## The problem
Beginning with the line that contains "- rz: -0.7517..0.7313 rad", retype the entries below exactly, ending with the line that contains "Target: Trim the". Leave out any pictures.

(Items from a dataset)
━━━━━━━━━━━━━━━━━━━━

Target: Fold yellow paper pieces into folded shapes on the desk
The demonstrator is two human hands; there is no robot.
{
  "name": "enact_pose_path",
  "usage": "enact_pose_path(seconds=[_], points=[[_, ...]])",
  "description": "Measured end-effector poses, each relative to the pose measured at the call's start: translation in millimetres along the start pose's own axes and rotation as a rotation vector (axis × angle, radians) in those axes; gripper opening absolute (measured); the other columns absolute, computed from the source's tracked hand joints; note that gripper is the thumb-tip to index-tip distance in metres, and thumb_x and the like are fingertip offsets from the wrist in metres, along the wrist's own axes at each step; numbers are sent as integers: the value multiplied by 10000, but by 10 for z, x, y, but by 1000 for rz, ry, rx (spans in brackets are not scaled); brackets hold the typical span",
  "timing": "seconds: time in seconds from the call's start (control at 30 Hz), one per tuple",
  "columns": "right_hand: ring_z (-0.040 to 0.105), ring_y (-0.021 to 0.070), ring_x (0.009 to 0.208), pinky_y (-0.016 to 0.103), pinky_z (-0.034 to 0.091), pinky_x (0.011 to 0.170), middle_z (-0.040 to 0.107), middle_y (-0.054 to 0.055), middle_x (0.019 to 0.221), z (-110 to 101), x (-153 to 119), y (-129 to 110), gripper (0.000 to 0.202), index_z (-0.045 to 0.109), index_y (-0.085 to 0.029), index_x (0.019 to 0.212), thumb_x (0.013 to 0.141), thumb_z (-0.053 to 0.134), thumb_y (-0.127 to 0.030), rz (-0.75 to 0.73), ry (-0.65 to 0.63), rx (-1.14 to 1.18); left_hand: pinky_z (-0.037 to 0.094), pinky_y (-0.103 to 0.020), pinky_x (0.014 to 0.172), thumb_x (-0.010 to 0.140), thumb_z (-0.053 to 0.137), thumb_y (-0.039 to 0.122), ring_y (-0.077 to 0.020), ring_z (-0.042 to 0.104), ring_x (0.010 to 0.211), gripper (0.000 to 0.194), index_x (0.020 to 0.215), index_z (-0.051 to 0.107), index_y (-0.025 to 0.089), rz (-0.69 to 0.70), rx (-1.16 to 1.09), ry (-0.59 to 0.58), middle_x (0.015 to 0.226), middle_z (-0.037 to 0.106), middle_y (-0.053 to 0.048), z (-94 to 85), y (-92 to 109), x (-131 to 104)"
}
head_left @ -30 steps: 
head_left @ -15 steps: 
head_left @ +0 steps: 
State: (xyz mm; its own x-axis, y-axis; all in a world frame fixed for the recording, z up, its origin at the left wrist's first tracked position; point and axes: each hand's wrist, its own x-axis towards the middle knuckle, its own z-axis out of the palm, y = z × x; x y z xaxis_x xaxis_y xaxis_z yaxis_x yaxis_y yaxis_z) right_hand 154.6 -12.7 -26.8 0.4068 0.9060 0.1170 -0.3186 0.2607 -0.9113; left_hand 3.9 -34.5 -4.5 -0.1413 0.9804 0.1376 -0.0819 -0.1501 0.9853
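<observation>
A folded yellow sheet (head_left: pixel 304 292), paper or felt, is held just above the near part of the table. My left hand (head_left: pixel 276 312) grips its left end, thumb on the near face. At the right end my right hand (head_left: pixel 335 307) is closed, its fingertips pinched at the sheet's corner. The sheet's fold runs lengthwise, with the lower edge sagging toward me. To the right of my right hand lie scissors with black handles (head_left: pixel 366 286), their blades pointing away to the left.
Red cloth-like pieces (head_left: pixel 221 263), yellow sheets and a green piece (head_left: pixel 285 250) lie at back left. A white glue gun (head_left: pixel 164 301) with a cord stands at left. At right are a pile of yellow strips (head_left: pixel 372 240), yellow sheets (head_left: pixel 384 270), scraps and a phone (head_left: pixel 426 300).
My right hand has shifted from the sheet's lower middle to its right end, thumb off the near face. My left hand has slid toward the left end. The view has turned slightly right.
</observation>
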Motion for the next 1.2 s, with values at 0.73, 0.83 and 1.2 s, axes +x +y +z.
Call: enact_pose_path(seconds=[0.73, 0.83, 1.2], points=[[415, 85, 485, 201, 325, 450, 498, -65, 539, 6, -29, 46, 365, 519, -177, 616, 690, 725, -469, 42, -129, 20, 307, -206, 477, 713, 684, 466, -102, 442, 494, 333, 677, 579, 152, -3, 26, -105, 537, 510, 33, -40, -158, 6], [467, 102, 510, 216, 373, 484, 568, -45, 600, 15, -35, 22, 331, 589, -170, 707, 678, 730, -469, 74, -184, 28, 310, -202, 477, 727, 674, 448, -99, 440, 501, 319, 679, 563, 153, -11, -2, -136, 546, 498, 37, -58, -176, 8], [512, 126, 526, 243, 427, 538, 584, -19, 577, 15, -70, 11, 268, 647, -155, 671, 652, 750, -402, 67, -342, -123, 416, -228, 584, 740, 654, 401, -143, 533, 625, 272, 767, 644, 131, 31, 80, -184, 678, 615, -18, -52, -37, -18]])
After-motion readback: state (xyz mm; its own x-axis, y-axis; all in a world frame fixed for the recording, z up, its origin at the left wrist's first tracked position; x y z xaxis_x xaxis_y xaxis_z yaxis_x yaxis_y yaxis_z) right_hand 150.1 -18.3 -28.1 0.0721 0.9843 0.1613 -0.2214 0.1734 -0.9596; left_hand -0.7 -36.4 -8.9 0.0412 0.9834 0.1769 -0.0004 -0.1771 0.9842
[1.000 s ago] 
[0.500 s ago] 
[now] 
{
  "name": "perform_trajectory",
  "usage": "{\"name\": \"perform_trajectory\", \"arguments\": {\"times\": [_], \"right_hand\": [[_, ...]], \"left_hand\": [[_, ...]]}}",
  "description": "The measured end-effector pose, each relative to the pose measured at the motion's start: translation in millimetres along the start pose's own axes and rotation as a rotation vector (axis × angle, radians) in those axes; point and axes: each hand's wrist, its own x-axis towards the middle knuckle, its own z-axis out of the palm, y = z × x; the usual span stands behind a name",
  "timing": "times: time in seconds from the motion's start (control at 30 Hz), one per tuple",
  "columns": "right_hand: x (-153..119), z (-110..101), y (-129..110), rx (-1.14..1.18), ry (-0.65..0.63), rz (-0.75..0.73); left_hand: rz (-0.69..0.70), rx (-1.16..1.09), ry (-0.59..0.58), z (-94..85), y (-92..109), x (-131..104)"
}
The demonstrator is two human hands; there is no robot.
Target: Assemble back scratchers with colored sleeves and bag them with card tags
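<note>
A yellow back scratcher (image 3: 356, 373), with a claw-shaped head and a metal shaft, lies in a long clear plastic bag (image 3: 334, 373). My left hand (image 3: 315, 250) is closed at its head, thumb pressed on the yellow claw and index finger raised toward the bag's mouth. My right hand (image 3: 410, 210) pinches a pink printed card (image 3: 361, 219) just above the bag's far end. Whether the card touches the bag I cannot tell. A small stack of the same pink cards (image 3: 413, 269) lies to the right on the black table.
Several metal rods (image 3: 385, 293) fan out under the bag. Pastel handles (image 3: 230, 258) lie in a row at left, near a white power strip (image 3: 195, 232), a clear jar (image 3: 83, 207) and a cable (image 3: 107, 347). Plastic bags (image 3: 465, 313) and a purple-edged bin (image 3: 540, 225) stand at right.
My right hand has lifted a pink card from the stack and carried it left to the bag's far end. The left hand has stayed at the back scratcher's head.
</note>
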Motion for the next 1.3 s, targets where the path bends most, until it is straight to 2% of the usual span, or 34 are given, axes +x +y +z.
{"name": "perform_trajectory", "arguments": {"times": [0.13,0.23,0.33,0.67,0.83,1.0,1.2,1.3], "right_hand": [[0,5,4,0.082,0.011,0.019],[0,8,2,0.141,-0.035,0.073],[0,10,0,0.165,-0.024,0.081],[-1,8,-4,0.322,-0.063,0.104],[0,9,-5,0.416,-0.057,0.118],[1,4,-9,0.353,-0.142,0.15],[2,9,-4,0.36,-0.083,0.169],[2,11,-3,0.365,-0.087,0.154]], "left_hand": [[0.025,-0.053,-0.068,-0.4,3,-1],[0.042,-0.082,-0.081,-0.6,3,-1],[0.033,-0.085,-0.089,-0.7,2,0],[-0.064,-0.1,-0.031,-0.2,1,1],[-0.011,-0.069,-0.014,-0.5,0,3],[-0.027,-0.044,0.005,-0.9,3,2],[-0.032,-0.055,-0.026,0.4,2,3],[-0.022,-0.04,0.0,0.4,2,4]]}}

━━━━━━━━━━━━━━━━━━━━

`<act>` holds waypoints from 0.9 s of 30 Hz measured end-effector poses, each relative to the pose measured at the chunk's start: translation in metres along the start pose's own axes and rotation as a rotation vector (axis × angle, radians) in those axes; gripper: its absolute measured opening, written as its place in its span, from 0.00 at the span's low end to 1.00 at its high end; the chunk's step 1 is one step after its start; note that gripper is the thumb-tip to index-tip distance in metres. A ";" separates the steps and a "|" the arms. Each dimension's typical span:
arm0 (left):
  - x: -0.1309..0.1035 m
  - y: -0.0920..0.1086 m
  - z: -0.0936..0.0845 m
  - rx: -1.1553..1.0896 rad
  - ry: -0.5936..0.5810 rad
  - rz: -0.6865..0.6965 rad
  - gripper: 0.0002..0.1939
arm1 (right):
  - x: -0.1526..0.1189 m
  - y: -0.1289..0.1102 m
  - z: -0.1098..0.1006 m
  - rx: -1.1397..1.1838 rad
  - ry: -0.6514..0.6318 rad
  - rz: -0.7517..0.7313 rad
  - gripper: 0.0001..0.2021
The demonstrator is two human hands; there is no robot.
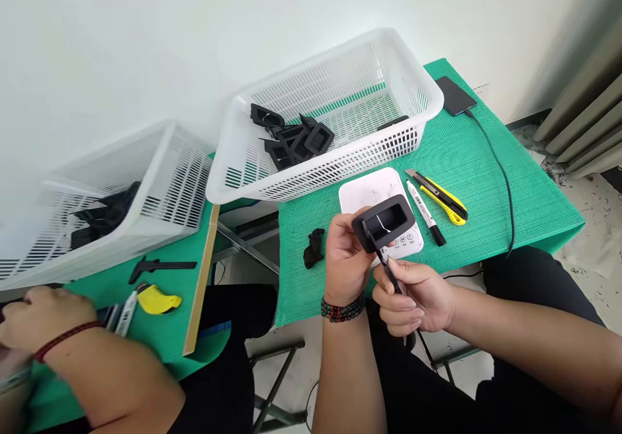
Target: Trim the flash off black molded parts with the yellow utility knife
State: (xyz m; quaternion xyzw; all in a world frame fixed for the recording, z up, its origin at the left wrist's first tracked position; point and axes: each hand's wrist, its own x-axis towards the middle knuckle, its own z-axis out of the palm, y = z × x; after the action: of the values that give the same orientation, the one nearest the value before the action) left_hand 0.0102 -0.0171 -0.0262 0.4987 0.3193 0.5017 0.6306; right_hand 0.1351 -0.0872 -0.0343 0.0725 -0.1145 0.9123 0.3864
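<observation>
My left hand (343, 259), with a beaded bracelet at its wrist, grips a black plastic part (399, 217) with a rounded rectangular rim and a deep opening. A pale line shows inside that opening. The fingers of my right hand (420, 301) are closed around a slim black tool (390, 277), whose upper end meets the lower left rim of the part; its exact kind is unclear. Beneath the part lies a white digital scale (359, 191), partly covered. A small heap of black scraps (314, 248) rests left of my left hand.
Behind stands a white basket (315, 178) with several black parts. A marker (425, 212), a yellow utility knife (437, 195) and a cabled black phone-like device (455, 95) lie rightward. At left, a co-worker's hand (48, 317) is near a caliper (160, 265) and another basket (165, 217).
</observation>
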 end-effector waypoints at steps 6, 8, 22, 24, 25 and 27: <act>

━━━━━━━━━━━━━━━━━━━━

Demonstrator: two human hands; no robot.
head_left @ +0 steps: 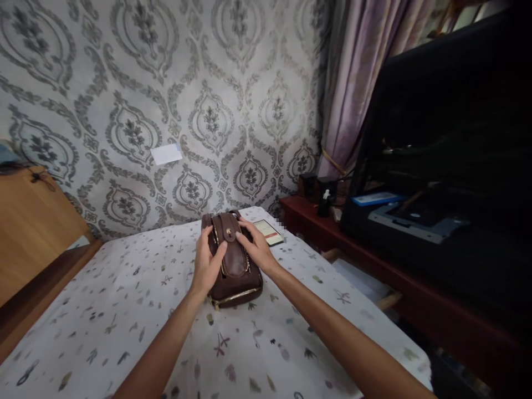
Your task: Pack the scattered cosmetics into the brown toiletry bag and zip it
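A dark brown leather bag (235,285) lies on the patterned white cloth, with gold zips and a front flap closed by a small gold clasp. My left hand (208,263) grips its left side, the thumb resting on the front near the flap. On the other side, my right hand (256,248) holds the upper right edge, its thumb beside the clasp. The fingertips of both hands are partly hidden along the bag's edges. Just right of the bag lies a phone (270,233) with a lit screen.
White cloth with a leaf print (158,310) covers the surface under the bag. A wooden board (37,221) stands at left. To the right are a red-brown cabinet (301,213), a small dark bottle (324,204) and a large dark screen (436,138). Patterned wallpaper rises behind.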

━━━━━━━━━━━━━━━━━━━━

## Solution for this problem
  - rz: -0.7517..0.7313 rad
  - gripper: 0.0001..0.2021
The demonstrator is two human hands; there is no robot.
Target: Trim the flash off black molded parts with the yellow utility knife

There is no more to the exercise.